**Required action**: From the entries that follow, copy every line with the word "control".

**Data for this task**:
•••••

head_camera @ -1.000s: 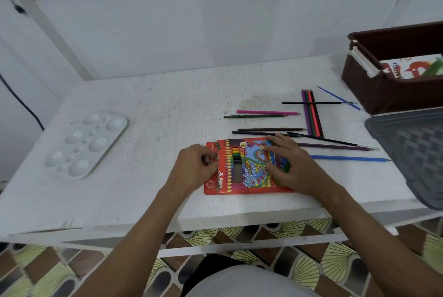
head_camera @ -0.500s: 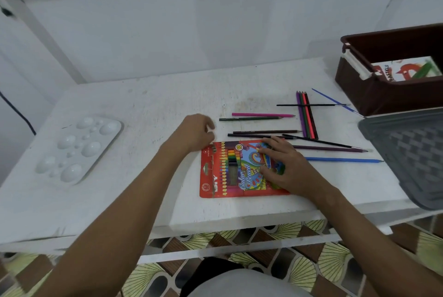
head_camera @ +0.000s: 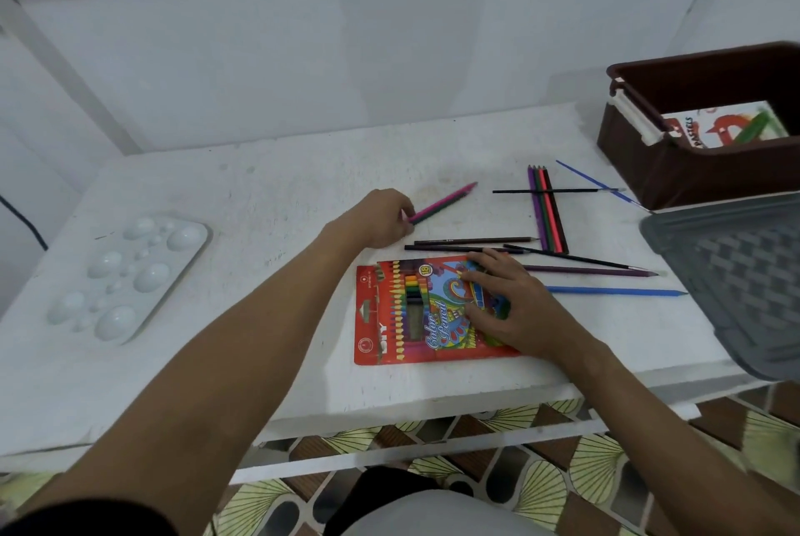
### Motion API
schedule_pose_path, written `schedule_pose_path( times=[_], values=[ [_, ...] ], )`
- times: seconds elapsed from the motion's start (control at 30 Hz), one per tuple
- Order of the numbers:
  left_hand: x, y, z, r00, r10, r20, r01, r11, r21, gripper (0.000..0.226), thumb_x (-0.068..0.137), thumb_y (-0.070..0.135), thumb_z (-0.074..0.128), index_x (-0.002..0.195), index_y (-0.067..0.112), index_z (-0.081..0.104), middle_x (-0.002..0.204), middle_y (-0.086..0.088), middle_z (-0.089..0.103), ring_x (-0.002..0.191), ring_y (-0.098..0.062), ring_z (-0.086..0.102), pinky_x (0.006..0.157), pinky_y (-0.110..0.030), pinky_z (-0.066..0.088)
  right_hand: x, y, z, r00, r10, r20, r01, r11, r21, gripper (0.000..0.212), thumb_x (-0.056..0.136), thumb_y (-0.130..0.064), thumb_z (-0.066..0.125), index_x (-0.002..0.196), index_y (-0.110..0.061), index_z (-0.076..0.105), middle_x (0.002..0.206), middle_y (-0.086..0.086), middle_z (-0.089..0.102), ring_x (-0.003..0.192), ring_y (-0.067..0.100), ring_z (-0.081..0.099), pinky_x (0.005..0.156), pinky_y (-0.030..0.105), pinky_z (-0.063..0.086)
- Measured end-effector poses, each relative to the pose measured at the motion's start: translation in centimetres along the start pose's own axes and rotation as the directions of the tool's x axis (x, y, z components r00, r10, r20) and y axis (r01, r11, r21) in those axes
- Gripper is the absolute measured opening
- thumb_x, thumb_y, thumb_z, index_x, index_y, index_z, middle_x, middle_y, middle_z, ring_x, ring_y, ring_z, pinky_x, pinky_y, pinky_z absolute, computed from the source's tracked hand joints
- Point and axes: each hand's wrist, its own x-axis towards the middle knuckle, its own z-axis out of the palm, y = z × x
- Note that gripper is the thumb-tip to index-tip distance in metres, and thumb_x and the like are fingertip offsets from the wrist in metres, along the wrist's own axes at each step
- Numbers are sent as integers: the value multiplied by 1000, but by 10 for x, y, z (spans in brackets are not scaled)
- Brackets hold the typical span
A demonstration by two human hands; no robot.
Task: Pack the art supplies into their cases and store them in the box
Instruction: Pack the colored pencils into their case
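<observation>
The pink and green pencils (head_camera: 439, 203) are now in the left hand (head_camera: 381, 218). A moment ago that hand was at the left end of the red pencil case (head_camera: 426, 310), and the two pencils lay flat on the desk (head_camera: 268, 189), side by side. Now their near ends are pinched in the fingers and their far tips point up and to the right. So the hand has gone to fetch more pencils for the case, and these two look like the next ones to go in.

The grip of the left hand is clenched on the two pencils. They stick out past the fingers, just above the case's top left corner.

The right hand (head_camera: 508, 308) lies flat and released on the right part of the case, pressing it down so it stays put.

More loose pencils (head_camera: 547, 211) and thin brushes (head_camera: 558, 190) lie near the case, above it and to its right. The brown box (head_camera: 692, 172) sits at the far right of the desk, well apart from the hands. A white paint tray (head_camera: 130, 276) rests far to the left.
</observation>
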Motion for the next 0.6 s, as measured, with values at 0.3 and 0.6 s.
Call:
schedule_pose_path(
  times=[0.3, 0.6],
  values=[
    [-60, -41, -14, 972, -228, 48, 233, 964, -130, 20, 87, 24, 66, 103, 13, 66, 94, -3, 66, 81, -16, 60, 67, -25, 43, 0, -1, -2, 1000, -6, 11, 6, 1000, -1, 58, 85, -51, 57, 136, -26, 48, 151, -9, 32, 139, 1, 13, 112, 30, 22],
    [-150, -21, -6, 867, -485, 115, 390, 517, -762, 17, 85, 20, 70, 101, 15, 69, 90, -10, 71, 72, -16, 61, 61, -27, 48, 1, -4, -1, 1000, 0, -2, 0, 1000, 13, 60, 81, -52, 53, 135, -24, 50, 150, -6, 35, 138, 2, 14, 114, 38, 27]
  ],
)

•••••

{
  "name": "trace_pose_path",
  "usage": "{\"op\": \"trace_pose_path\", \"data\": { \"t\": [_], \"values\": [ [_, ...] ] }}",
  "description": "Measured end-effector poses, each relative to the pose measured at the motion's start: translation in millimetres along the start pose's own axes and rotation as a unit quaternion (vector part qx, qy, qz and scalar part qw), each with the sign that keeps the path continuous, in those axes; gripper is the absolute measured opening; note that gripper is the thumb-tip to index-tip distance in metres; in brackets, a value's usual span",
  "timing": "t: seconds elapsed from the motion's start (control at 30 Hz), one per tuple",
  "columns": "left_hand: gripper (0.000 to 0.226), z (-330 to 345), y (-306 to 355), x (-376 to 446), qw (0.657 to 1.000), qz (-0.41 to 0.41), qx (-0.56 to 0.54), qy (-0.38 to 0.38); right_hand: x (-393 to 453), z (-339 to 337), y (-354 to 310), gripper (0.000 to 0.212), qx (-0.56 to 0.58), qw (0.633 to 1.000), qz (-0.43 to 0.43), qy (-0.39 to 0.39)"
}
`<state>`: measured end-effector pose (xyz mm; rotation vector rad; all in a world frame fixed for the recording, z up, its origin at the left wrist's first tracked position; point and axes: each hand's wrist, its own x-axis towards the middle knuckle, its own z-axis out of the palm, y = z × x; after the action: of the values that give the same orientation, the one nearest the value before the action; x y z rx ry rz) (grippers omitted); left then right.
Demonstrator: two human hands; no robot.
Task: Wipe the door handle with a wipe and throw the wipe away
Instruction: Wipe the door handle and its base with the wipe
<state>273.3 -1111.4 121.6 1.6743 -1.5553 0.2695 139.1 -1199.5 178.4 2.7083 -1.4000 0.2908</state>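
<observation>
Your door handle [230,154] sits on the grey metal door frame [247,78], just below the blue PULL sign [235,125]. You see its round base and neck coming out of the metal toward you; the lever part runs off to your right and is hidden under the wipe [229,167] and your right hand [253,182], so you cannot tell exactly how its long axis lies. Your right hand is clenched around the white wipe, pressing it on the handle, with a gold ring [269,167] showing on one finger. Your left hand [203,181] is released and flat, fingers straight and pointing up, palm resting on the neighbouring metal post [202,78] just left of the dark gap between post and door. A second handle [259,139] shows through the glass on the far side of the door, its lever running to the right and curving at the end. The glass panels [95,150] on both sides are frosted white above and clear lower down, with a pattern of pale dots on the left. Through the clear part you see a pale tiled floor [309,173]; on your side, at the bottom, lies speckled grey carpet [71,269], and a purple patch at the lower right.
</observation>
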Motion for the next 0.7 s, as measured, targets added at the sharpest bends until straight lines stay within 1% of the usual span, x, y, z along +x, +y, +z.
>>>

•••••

**Task output**:
- times: seconds elapsed from the motion's start (control at 30 Hz), one per tuple
  "timing": "t: seconds elapsed from the motion's start (control at 30 Hz), one per tuple",

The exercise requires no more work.